Last week, Stephen Jones, Assistant Treasurer and Minister for Financial Services, announced significant changes to financial advice regulation over three streams, with the ‘Stream one’ to include:
The “Safe Harbour” steps will be removed from the Best Interest Duty with consultation to determine implementation details originally designed to protect financial advisors and the implications of adopting the remaining parts of recommendation 5 (accept in principle part of recommendation 5).
Statements of Advice will be replaced with an advice record that is more fit‑for‑purpose, with consultation to determine the final design of the replacement (accept in principle recommendations 9).Stephen Jones, ‘Delivering better financial outcomes – roadmap for financial advice reform’, 13 June 2023
These are potentially enormous changes. In this blog I’ll cover:
- What a ‘fit for purpose’ advice record could mean
- What a ‘fit for purpose’ advice record won’t change (and what you should be doing now)
What a ‘fit for purpose’ advice record could mean
Looking past the announcement itself, and more at the recommendations relating to the Statement of Advice (SOA) which is being accepted in principle, we see:
I am recommending that the law be amended to remove the requirements for a SOA or ROA, as I had proposed. I am also recommending that the provider of advice maintain a contemporaneous record of that advice; and give the client a written record of the advice if the client requests written advice before or at the time the advice is provided.Michelle Levy, Quality of Advice Review
Given it is an ‘in principle’ acceptance of this recommendation, there’s a lot of room to move in this. I’ll cover a few elements of what a ‘fit for purpose’ advice record could mean.
A ‘Short-Form’ advice record
One of the challenges in trying to simplify too far is that you still need writing to communicate certain concepts. A side-by-side comparison of fees, including a breakdown of who gets what? Whether it’s in a video as a slide or a visual aid in a meeting, someone is writing something and it has some dense detail.
Borrowing from the principles applied to Product Disclosure Statements (ASIC RG168.9), there’s a significant opportunity to tick a lot of boxes all at once.
A ‘Short-Form’ document would still have a mandated ‘in writing’ component but could be supported by other resources with a clear view to incorporate by reference and enabling the process to be supported by other record-keeping (recordings, file notes, etc).

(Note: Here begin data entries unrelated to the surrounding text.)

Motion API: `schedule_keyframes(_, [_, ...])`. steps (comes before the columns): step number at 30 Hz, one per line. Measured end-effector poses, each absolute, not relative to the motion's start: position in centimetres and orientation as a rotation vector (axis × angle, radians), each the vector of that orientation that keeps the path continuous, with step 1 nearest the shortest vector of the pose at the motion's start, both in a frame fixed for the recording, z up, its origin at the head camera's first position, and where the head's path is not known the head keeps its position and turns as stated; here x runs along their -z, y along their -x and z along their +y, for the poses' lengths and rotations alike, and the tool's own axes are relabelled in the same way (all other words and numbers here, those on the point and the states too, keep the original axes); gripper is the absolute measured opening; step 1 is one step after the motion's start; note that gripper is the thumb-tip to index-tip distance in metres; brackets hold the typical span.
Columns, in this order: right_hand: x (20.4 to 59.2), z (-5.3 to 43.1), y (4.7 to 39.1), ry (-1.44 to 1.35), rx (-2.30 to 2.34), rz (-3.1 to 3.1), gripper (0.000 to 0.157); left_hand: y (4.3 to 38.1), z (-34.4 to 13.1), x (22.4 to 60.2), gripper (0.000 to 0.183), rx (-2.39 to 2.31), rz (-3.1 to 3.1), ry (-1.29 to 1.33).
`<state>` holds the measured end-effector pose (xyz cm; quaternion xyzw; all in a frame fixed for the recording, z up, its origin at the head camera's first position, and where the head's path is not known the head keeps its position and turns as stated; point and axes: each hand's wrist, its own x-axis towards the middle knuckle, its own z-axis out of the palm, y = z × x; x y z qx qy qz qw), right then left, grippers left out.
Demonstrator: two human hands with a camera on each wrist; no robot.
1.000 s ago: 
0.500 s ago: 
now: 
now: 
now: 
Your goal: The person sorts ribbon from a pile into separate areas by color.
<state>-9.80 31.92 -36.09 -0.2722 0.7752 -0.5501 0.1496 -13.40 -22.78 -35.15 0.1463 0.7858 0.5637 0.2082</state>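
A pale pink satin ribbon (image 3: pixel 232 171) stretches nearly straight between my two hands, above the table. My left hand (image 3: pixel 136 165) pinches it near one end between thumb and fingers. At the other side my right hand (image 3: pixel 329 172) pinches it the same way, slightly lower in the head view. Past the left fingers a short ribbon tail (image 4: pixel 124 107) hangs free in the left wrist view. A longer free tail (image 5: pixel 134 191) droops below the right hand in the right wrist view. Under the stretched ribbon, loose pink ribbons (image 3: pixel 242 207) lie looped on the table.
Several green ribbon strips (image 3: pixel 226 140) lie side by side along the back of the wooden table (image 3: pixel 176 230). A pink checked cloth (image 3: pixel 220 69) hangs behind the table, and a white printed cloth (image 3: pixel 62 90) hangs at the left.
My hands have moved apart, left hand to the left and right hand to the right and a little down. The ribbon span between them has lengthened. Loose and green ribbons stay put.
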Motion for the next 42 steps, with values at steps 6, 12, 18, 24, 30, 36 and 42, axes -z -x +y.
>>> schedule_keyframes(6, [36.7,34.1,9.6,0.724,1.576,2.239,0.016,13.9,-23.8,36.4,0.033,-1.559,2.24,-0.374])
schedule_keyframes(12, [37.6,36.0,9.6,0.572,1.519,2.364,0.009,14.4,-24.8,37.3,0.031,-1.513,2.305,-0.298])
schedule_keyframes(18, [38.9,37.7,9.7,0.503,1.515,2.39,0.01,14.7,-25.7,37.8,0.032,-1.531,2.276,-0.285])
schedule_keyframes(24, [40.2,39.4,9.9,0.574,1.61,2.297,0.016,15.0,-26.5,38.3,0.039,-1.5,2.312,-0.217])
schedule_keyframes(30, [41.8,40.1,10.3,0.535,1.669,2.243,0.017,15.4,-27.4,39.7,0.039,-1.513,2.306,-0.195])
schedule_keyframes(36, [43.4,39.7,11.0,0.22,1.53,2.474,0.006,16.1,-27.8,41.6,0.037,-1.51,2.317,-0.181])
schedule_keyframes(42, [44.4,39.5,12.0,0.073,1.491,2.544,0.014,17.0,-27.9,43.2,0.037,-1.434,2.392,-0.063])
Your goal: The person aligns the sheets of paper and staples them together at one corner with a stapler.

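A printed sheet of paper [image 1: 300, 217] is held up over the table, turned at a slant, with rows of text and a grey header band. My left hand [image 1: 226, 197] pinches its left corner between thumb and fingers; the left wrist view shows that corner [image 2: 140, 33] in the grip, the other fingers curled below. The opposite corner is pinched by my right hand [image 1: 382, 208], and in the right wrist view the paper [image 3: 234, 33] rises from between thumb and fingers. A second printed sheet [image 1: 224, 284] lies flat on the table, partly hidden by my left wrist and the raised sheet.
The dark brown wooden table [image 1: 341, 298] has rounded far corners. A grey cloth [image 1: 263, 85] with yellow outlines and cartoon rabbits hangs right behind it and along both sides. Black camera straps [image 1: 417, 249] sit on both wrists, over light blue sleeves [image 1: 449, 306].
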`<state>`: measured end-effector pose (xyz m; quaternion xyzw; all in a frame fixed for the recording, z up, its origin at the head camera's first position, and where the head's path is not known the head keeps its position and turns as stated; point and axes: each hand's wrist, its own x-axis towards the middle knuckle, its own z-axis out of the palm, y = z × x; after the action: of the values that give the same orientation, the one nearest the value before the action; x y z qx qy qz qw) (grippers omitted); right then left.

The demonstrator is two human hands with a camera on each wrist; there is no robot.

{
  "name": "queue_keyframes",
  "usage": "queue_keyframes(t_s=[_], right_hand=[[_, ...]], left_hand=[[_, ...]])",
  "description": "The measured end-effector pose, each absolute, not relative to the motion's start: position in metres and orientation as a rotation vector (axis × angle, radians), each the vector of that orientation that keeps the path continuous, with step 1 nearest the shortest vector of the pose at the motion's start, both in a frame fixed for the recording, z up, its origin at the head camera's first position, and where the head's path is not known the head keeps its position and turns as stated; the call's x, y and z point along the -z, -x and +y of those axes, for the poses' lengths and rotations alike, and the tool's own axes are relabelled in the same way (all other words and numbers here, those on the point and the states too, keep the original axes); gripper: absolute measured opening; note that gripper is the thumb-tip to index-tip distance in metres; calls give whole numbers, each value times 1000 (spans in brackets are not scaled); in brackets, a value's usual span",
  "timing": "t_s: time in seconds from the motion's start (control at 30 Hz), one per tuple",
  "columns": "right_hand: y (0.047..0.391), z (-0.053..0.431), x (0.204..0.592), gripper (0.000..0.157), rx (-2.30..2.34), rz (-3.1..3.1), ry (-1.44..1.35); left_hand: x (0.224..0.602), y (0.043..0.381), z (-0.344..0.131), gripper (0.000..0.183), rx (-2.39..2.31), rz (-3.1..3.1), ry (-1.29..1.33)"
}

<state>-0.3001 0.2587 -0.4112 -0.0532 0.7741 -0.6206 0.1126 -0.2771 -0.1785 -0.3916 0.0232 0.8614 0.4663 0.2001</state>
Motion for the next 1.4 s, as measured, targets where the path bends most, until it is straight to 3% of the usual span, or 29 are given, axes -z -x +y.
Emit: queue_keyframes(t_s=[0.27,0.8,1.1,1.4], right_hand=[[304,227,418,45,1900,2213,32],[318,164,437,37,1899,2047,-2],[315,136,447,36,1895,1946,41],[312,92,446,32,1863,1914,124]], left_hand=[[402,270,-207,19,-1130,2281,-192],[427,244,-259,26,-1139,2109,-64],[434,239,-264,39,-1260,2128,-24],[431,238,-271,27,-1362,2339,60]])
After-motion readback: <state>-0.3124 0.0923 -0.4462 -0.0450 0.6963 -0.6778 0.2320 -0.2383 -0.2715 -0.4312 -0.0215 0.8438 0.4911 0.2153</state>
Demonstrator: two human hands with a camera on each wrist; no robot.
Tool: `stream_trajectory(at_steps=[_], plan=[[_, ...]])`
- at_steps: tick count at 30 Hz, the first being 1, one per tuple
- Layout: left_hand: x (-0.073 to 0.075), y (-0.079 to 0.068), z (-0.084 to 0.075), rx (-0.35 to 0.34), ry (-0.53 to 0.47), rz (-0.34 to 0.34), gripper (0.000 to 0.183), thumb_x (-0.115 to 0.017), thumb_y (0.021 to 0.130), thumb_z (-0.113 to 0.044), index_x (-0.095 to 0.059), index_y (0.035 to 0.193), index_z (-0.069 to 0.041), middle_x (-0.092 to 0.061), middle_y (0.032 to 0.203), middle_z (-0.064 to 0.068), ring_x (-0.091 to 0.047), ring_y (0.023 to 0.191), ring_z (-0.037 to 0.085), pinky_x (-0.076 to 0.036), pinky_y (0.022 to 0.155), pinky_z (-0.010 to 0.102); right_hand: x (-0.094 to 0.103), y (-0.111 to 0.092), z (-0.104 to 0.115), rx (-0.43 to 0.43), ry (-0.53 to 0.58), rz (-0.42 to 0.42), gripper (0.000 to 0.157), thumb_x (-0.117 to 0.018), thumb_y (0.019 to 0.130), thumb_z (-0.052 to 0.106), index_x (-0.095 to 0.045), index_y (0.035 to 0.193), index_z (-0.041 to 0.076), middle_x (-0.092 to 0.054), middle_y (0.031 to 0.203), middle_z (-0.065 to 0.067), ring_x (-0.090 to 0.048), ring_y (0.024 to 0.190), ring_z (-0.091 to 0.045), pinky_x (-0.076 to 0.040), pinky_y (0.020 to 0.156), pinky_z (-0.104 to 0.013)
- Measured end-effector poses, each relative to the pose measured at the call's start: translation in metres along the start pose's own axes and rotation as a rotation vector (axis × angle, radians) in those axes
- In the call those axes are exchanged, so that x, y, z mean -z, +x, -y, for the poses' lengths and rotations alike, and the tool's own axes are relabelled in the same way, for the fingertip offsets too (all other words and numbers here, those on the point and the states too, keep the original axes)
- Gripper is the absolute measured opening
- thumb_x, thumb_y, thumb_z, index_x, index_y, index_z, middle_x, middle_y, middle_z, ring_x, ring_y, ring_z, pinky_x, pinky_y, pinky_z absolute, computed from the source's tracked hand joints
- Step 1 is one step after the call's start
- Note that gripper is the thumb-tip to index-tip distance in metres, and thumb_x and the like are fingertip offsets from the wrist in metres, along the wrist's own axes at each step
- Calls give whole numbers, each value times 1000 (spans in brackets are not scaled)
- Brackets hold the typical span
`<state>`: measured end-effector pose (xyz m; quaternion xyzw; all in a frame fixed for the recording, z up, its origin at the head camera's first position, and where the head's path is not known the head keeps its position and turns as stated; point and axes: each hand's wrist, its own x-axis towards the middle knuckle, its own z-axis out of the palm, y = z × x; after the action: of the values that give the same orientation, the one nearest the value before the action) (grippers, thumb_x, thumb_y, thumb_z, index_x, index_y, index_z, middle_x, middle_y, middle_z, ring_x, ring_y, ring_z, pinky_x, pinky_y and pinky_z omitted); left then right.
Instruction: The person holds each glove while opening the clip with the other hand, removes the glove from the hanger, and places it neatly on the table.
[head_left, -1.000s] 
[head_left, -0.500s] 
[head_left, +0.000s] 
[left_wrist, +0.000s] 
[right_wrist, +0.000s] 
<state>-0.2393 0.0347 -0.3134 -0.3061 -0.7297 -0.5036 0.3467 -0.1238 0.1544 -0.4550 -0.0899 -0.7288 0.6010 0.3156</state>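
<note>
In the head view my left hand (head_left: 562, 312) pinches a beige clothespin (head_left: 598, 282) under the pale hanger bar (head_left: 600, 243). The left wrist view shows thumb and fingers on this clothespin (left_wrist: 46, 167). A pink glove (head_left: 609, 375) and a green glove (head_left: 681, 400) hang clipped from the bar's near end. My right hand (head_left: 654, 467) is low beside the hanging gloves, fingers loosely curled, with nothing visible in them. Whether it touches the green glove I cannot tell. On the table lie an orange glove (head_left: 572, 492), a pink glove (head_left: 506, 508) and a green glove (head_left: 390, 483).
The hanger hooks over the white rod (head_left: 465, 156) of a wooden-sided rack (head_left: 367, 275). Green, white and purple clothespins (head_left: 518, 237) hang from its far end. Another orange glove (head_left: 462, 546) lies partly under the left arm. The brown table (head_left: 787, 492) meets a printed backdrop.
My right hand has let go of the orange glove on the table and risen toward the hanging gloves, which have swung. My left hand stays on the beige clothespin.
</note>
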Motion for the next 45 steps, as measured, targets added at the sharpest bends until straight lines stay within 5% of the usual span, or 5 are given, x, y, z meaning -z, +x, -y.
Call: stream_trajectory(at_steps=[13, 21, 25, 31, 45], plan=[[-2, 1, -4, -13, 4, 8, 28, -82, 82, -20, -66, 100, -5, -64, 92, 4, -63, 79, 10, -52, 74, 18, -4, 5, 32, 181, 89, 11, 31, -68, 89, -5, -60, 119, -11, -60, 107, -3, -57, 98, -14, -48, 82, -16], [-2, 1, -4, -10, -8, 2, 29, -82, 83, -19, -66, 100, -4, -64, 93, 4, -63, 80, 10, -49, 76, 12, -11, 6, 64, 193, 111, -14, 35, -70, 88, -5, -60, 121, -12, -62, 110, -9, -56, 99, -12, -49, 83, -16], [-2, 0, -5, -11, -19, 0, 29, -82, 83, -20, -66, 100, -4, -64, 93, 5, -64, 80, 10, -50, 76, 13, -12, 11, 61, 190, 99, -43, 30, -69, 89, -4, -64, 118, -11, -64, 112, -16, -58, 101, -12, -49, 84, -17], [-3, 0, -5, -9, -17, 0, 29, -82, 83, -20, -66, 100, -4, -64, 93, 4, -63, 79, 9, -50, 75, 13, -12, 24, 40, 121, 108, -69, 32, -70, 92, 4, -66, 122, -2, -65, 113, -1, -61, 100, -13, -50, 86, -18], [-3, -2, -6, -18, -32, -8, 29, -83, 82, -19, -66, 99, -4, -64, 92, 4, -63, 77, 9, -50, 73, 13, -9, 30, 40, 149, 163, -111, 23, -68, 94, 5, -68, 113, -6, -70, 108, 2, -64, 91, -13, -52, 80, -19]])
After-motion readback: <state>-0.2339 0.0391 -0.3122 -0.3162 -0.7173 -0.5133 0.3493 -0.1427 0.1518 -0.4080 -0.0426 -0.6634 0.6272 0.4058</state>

Given the conflicts relevant to advice have been reduced since SoAs came into being, it’s fitting for the disclosure required to be reduced to match. Gone are the days of complex kickback calculations, disclosures of loans made and repaid through product support, and the like. With that in mind, disclosures such as other interests and associations or relationships (Corps Act S947C(f)) are increasingly similar (if not identical) in each SOA and could be removed or incorporated by reference to the Financial Services Guide.
Other strategic advice can have a wealth of ‘Risks and disadvantages’, many of which are low likelihood and/or low impact. These should be available to the keen reader or concerned client as an optional resource. (We’ve written more about this in a previous blog: A thought process of how to approach Statements of Advice (and other complex advice documents).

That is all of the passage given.